Au centre du plateau, un écran large, format cinémascope, semble flotter à quelques mètres au-dessus du sol. Il focalise le regard tandis que la bande sonore installe d’emblée son mystère. Un premier dessin apparaît, le buste d’une petite fille au regard mélancolique. Puis de sa tête sortent des filaments de peinture, des tracés calligraphiques, des coulées d’encre, et tandis que la batterie s’intensifie donnant son rythme de croisière à la représentation, des éclairs éclaboussent l’écran. Le visage de l’enfant tantôt transparaît, transparent, comme sur une radioscopie, tantôt se dilue dans la peinture à l’eau. Puis tout à coup lui pousse une paire de jambes, combinant au dessin des membres humains. A partir de là, les images s’enchaînent, animaux ou formes inventées apparaissent et disparaissent tandis que jambes, pieds, bras et mains complètent physiquement le tableau mouvant. Un bestiaire épatant d’expressivité prolongé d’excroissances inattendues, aussi poétiques que drolatiques, s’invite en une farandole projetée qui suit la dynamique insufflée par la musique. L’effet est magique, l’ensemble, d’une précision et d’une délicatesse inouïe. On est happé, conquis par la portée imaginaire de ces corps impossibles en apesanteur, hybridations en deux et trois dimensions.

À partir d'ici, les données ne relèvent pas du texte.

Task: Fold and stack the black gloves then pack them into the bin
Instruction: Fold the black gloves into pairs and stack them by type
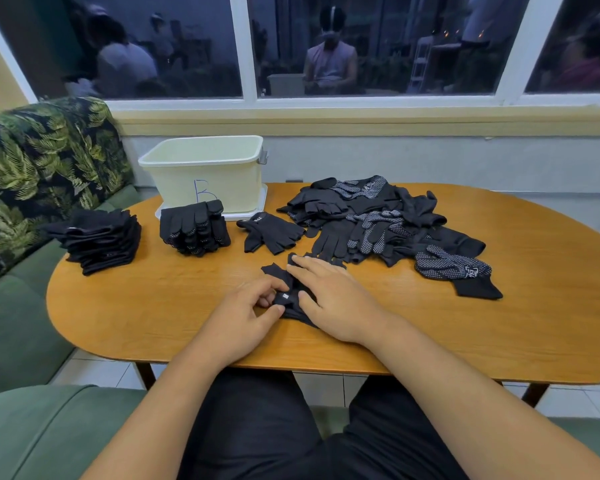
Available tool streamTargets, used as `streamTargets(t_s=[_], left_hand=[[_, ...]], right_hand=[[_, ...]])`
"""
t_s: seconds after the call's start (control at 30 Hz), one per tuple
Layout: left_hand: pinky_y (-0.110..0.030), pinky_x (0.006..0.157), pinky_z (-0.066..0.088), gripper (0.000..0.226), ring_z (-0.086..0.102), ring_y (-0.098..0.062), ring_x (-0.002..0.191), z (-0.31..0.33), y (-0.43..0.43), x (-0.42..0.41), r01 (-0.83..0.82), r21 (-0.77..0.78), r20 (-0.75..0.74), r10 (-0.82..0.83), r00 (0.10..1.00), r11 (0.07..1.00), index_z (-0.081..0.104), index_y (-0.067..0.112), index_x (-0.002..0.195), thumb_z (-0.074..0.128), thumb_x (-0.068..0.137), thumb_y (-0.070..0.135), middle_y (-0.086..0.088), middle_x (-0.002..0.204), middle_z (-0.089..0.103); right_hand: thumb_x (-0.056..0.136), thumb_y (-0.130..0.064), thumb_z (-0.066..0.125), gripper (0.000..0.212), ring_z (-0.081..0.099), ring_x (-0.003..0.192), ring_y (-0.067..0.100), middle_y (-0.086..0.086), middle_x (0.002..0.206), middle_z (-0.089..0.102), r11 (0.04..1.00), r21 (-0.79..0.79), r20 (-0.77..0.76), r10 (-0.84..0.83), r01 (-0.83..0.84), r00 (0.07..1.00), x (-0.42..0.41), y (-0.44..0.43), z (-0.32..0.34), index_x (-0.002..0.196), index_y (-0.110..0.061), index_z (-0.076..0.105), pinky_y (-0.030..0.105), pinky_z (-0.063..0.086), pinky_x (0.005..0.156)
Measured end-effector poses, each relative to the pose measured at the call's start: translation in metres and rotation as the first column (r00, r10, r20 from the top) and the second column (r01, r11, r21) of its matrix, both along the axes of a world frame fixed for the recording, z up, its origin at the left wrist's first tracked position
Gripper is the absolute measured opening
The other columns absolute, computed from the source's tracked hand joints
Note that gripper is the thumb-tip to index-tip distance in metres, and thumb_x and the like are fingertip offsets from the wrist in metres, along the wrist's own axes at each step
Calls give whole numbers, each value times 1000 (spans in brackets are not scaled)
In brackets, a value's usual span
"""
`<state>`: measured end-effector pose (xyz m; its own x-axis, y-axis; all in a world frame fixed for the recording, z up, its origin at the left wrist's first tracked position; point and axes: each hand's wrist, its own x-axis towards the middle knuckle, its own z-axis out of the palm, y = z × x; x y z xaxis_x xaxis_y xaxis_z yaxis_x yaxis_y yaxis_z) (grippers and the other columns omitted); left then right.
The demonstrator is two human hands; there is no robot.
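One wide-angle view, from a camera worn on the seated person's head. It faces forward and tilts down over an oval wooden bench (125, 317), seen from close range across the middle of the frame. The person's lap (267, 427) lies at the bottom edge, directly beneath the lens. Both forearms reach up from there, and the left hand (243, 317) and right hand (336, 303) meet near the centre. Beyond the bench's far edge, a window (378, 46) spans the top, its frames leaning outward toward the corners. A sofa (32, 174) fills the left side.
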<state>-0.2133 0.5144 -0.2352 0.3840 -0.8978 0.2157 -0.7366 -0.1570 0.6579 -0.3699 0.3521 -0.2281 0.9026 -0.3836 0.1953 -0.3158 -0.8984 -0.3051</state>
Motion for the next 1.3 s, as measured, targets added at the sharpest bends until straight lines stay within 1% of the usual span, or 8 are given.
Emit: streamTargets(t_s=[0.13, 0.3, 0.63, 0.83, 1.0, 1.1, 1.2, 1.3], left_hand=[[-10, 84, 40, 25, 58, -3, 103, 0, -1, -1, -21, -22, 7, 21, 1000, 1000, 70, 39, 117, 72, 98, 23, 16, 104, 63], [-20, 87, 45, 18, 58, -4, 100, -3, -2, -2, -12, -41, 38, 14, 999, 999, 75, 33, 108, 73, 95, 20, 14, 99, 63], [-27, 90, 48, 14, 57, -4, 101, 0, -3, -5, -19, -20, 61, 20, 998, 1000, 76, 33, 103, 72, 94, 24, 13, 99, 61], [-28, 91, 48, 16, 56, -4, 102, -1, -3, -7, -32, 3, 51, 32, 998, 999, 76, 35, 104, 72, 93, 24, 13, 100, 61], [-25, 90, 46, 19, 58, -1, 102, 13, -1, -3, 4, 91, -27, -1, 1000, 996, 73, 38, 110, 64, 99, 25, 14, 104, 65], [-37, 90, 55, 19, 67, -8, 93, 22, -10, 1, -135, 108, -183, 153, 971, 985, 70, 35, 104, 55, 104, 46, 9, 99, 74], [-41, 78, 58, 65, 67, -17, 74, 27, -33, 5, -322, 265, -49, 346, 937, 909, 66, 19, 81, 42, 96, 77, 7, 79, 71], [-35, 57, 45, 67, 56, -21, 58, 33, -61, 5, -372, 406, 64, 381, 923, 835, 59, 16, 69, 53, 89, 80, 1, 64, 57]], right_hand=[[111, -40, 35, 61, 6, 165, 15, -8, 179, 13, 1000, 5, -124, 28, -27, 992, 6, -8, 4, 170, -32, 25, 42, 5, 134], [105, -55, 29, 71, -4, 165, 12, -11, 180, 2, 998, 40, -241, -29, 40, 970, 9, -16, 4, 172, -35, 13, 44, 0, 134], [96, -73, 32, 88, -4, 166, 23, -12, 179, -1, 985, 52, -318, -139, 164, 938, 17, -14, 10, 172, -35, 8, 50, 4, 133], [90, -74, 50, 105, -7, 166, 23, -10, 180, -5, 977, 134, -447, -91, 167, 890, 25, -27, 30, 172, -28, 4, 54, 11, 132], [98, -65, 47, 91, -11, 165, 16, -12, 179, -7, 984, 160, -313, -22, 75, 950, 11, -34, 16, 172, -32, 6, 48, 4, 134], [102, -70, 37, 86, -13, 164, 11, -14, 179, -7, 998, 36, -181, -40, 47, 983, -2, -32, -2, 172, -32, 5, 45, 0, 134], [103, -73, 31, 84, -11, 164, 10, -13, 179, -5, 999, -25, -165, -44, 40, 985, -2, -30, -9, 172, -32, 5, 45, 1, 134], [100, -76, 26, 86, -9, 164, 11, -12, 179, -3, 998, -44, -173, -51, 44, 984, -1, -30, -10, 172, -32, 5, 47, 2, 134]])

Les chimères qui naissent sous nos yeux nous entraînent en paysage aquatique ou bucolique, la bande sonore accompagne ces voyages de bruits d’eau ou de forêt frémissante, une voix s’immisce, ironique, défiant nos phrases catapultes d’adultes, stéréotypées et castratrices : « Arrête de rêver », « reste tranquille », « ne dépasse pas du cadre » quand c’est justement ce qui se joue, concrètement, ces sorties de cadre. On rêve les yeux ouverts. La partition chromatique ne gâche rien aux images, vert, violet, rose, rouge, bleu et jaune. Fond de scène et écran se teintent en complémentarité et c’est un éblouissement avant un blanc sur blanc nimbé de silence annonçant une deuxième partie sur un autre ton. Page blanche sur laquelle les doigts se font araignées agitées, les bras caressants et les chevelures dégoulinent. Parenthèse avant glissement puisque les corps quitteront alors leur cachette pour fouler enfin la terre ferme du plateau et retrouver leur intégrité. Augmenté.es de costumes énigmatiques et abstraits (également imaginés par Françoise Pétrovitch), les danseur.ses se métamorphosent. Ici, une silhouette de lianes, là une pluie de gouttes, formes étranges entre le végétal et l’animal, jouant les prolongations avec les chimères moitié charnelles moitié virtuelles de la première partie, ces créatures ancrent leur présence dans le sol, dans sa gravité inéluctable. Puis se déparent de leurs protubérances de tissu, comme on laisse derrière soi sa vieille peau, mutent à vue et libèrent leurs corps avides de danser.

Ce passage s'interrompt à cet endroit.